1

Lets say we have a table A with m rows table B with n rows and m>n. What is the max and min number of rows returned when we perform an inner join?

I know that min will be 0 since the inner join returns the common rows and there could be no possible common row between the two. But what will be the max, is it n or m-n?

Also what is the max and min rows returned in a left join in the same scenario? is it m for both?

Ruben Helsloot
  • 12,582
  • 6
  • 26
  • 49
SQL_New_bee
  • 125
  • 1
  • 1
  • 8

3 Answers3

3

It is often assumed that the joining row values are unique, but need not be the case. The Venn diagrams often used to represent joins are often interpreted with this in mind, but are generally misleading. I like to think of these in a few cases.
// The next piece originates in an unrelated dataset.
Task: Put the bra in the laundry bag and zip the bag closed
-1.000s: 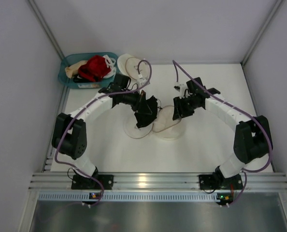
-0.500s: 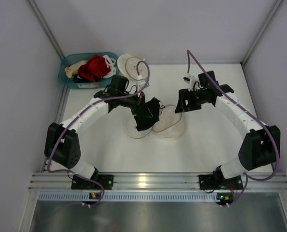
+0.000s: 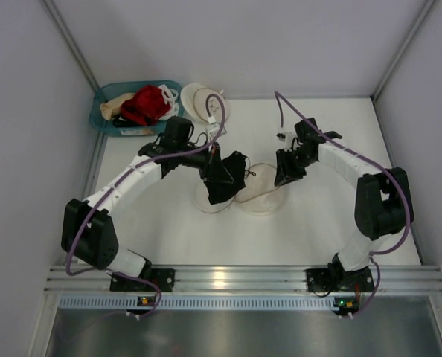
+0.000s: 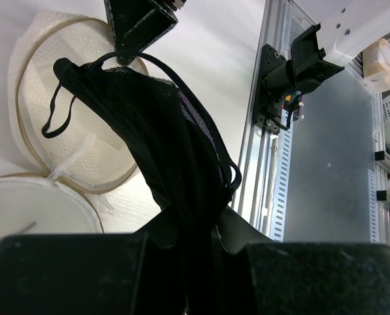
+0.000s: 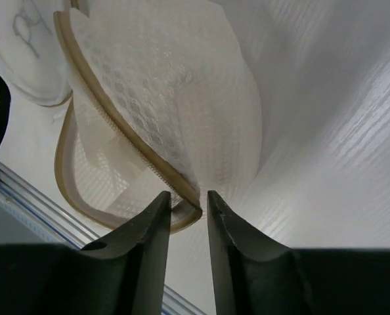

Case1: row values are unique for each table, and it is assumed there are common rows between the tables

This is maybe most typical. Here min row count is zero (one if assumed there is some row intersection); if all rows are expected to be contained in the larger table, then row count = min(m, n).

Case2: there are no expectations of uniqueness for (joining) row values

In the most degenerate case, assume all rows m, n have identical value. In this case, the max number of output rows (matches) is the same as a cross join: row count = m*n.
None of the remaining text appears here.